*Exercise*.
Within the entries below, please return exactly the lines from the one with "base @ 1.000" through the one with "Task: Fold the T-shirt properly", leaving out any pictures.

*Exercise input*.
-*-

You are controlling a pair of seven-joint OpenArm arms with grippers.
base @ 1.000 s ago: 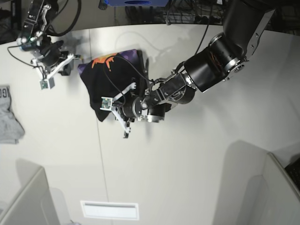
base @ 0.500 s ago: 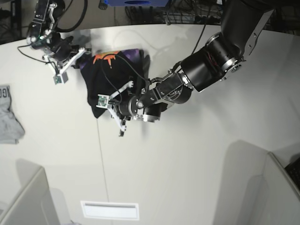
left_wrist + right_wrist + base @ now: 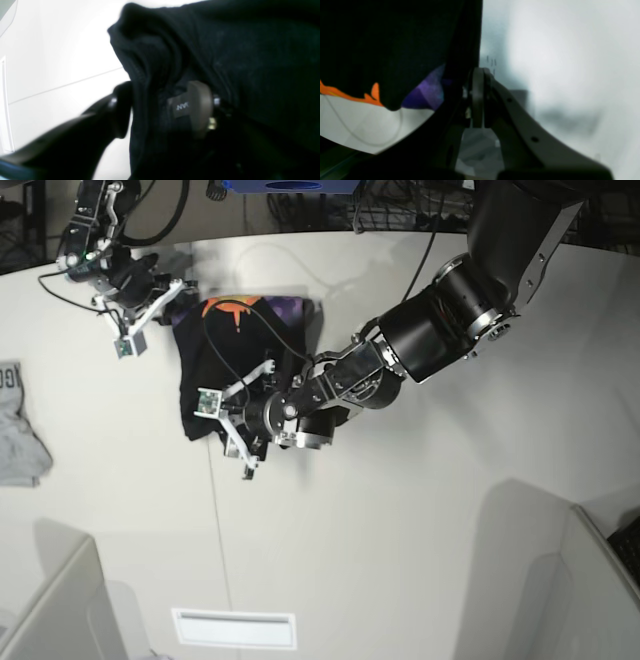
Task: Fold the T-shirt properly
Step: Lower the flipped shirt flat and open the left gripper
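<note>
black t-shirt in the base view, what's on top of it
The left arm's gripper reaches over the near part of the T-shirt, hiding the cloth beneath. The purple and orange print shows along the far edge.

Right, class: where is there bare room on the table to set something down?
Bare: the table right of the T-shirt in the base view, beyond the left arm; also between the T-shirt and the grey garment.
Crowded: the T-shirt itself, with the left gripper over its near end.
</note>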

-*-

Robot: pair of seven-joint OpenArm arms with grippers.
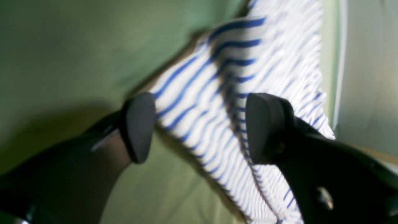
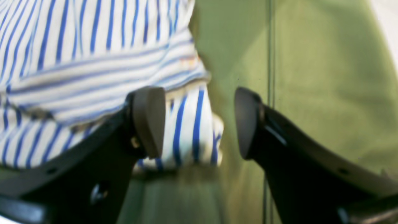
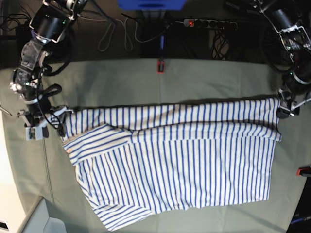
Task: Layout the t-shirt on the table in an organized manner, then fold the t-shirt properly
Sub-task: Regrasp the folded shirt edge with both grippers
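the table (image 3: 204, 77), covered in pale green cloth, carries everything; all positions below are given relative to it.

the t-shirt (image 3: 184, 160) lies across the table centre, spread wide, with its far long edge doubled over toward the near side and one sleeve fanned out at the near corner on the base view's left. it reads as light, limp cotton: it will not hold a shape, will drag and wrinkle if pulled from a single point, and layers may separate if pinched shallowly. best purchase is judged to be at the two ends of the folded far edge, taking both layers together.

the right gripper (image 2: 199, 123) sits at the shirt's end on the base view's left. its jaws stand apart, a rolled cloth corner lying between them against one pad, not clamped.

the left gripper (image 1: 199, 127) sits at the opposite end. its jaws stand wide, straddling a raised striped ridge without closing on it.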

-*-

*Written solution*.
base @ 1.000 s ago: 
base @ 0.500 s ago: 
left_wrist + right_wrist + base @ now: 
Task: Fold the T-shirt properly

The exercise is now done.